= Karl Ettl =

Austrian operatic bass

Karl Ettl (19 February 1899 – 19 October 1956) was an Austrian operatic bass singer. He was an ensemble member of the Vienna State Opera from 1924 to 1945 and made regular guest appearances at the Salzburg Festival.

== Life and career ==
Born in Vienna, From 1916 to 1920 Ettl was a member of the Peterlini Boys' Choir, a Viennese boys' choir and forerunner of the Vienna Boys' Choir. After his vocal studies, he was engaged by Richard Strauss at the Vienna State Opera in 1924 and made his debut there on 6 September 1924 as the Second Guardsman in The Magic Flute.

He was mostly cast in small and smallest roles, so-called "Charges", but also sang middle parts and regularly various comprimario roles. In total, Ettl impersonated 135 roles in 86 operas at the Vienna State Opera.
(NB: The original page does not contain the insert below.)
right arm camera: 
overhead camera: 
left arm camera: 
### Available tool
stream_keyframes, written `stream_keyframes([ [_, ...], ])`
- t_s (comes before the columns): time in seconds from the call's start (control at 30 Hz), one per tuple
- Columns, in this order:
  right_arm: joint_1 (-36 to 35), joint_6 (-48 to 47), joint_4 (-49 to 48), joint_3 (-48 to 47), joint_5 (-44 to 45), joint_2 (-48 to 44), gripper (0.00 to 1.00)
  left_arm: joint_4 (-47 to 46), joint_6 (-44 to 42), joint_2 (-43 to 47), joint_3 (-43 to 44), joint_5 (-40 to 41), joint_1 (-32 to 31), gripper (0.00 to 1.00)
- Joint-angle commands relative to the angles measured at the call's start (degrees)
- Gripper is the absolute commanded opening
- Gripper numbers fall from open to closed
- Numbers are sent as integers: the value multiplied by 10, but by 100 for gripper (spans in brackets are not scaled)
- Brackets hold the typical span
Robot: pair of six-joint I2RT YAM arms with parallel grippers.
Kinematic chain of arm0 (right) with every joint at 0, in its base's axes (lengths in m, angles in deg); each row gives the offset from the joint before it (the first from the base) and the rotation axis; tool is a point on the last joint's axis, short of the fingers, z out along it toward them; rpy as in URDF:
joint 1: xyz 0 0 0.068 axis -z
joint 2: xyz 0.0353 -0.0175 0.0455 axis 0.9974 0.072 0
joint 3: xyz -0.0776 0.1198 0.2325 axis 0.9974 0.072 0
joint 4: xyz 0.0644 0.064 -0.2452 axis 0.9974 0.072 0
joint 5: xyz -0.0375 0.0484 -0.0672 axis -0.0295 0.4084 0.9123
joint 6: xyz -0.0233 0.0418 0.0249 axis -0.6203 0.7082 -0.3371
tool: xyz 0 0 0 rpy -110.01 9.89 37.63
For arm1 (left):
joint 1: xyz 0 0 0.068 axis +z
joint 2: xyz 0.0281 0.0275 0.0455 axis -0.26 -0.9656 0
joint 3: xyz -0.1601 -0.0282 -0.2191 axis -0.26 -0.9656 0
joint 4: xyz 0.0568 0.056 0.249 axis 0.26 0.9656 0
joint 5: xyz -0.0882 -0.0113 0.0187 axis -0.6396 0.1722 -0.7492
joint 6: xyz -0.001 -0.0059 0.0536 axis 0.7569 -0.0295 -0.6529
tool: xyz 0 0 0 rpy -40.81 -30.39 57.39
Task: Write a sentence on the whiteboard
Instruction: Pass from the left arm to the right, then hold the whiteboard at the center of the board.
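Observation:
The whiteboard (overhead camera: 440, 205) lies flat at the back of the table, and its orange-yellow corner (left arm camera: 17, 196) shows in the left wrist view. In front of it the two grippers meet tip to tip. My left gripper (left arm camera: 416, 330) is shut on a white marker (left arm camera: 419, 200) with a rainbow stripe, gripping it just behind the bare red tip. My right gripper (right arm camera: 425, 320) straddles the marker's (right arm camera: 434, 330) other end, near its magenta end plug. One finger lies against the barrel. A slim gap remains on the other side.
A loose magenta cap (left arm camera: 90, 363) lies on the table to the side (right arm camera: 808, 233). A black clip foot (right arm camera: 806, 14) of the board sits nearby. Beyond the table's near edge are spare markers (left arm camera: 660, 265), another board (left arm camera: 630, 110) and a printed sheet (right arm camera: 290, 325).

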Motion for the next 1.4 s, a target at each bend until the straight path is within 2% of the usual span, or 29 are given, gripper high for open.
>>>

Ettl also appeared in a number of premieres, for example as the Grail Knight in Parsifal in 1933, as Illo in the world premiere of Jaromír Weinberger's opera Wallenstein in 1937 or as the Helmsman in Tristan und Isolde in 1943.

His middle roles at the Vienna State Opera included Cesare Angelotti in Tosca, Titurel (Parsifal), Zuniga in Carmen, the King in Aida, Micha in The Bartered Bride, Kuno in Der Freischütz and three roles in Mozart operas, Masetto in Don Giovanni and Don Bartolo and Antonio in the Marriage of Figaro.

Ettl was given only a few leading roles, once singing Fafner, twice Fasolt in Das Rheingold, presumably as a stand-in. He continued to appear almost daily on the stage of the Staatsoper after the outbreak of the Second World War. His last performance at the Haus am Ring was The Bartered Bride on 26 June 1944, in which he impersonated Micha for the 100th time.

In 1928 and 1936, he made guest appearances with the Vienna State Opera company at the Paris Opera.

He made his Salzburg Festival debut in August 1928 as the Second Prisoner in Fidelio and as the second priest and second armoured man (The Magic Flute). From then until 1939, he was invited back to Salzburg every year for opera or concert, as Reinmar von Zweter in Tannhäuser, as notary and police commissioner in Der Rosenkavalier, but also as Masetto, whom he embodied for eight festival years, and as Don Bartolo. In 1941, he appeared for the last time in Salzburg as the police commissioner (Der Rosenkavalier).

Ettl was able to show off his powerful voice mainly in the concert hall or during church services. He regularly appeared on Sundays as a soloist in performances of the Vienna Boys' Choir in the Hofburgkapelle. He was in great demand as a soloist in sacred and secular works. Performances in highly diverse contexts are attested, for example on 13 and 14 March 1925 at workers' symphony concerts, in the context of which Liszt's "Workers' Choir" was given, or in the Pfarrkirche Böheimkirchen, where at Hochamt Mozart's Coronation Mass was performed. At the Salzburg Festival, he took the bass solos in eleven concerts.

Ettl's concert repertoire ranged from Mozart's Great Mass in C minor and other church music, for example K. 277 and K. 339 to Beethoven's Missa solemnis, which Ettl sang three times in Salzburg, to Bruckner's Mass No. 3 and Liszt's Christus-Oratorium.

In 1944, he was called up for military service. His fate after the end of the war is unknown. He probably did not perform in opera or concert halls. Karl Ettl died in Vienna in 1956 at the age of 57.